● PROBLEM TO WORK ON
Exactly the lines below from the one with "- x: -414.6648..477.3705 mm" up to and including the one with "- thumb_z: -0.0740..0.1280" make up the answer, with nothing else added.

──────── DATASET EXCERPT ────────

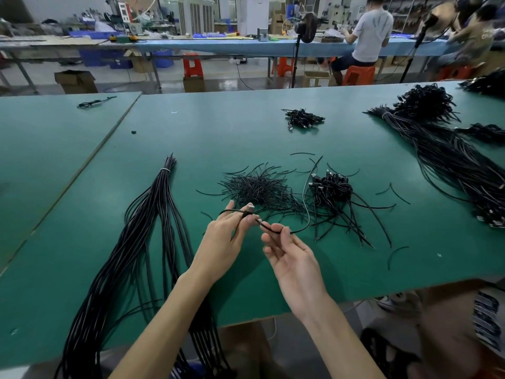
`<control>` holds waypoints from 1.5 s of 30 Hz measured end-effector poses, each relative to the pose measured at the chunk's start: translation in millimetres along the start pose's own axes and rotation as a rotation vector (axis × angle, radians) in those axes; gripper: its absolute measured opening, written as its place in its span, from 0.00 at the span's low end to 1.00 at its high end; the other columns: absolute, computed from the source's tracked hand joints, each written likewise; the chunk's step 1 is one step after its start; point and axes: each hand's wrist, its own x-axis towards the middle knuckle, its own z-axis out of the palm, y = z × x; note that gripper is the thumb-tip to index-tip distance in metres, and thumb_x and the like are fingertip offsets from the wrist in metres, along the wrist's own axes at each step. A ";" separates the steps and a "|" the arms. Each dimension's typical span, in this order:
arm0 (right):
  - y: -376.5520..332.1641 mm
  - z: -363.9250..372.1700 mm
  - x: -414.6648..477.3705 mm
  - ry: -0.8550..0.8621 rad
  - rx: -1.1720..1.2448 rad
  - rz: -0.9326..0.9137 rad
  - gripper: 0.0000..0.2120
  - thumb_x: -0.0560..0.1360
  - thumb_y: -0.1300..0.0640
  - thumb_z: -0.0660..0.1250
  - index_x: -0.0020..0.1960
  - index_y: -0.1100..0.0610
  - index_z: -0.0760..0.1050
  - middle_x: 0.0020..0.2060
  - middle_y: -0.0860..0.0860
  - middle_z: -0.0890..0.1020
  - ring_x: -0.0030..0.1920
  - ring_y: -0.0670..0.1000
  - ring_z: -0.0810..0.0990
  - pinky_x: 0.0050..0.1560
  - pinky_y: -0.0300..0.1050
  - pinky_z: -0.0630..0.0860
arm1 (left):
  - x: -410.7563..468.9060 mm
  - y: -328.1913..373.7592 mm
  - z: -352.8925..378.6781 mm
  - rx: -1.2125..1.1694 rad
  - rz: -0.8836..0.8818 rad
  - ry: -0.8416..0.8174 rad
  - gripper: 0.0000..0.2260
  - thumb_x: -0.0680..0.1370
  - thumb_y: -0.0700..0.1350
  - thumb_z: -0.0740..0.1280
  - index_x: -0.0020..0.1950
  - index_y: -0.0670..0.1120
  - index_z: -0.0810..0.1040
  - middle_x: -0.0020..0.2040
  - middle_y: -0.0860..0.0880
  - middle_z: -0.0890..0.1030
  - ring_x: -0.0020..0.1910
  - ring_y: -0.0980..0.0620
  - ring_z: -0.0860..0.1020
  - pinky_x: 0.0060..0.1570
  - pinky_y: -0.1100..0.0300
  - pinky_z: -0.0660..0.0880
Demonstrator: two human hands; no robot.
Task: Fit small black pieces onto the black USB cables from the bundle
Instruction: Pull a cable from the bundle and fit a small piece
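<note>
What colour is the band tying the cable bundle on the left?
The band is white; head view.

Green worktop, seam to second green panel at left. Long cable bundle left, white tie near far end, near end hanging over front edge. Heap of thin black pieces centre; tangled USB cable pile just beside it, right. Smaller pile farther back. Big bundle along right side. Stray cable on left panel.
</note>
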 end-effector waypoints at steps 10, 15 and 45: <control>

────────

● WRITTEN ANSWER
  - x: -414.6648..477.3705 mm
  - ry: -0.8550..0.8621 rad
  - rx: -1.1720..1.2448 rad
  - rz: -0.9326..0.9137 rad
  - gripper: 0.0000..0.2120
  - thumb_x: -0.0560..0.1360
  - thumb_y: -0.1300..0.0640
  - thumb_z: -0.0660..0.1250
  - index_x: -0.0020..0.1960
  - index_y: -0.1100..0.0610
  - index_z: -0.0760..0.1050
  - middle_x: 0.0020..0.2060
  - middle_y: -0.0860..0.0860
  - middle_z: -0.0890..0.1020
  - ring_x: -0.0030..0.1920
  - ring_y: -0.0670..0.1000
  - ring_z: -0.0810..0.0990
  - pinky_x: 0.0050..0.1560
  - pinky_y: -0.0300..0.1050
  - pinky_z: -0.0630..0.0860
arm1 (left):
  - x: -410.7563..468.9060 mm
  - y: -328.1913..373.7592 mm
  - z: -352.8925..378.6781 mm
  - rx: -1.2125..1.1694 rad
  - rz: -0.8836..0.8818 rad
  - ry: -0.8416..0.8174 rad
  - gripper: 0.0000..0.2260
  - thumb_x: -0.0680..0.1370
  - thumb_y: -0.0700..0.1350
  - thumb_z: -0.0740..0.1280

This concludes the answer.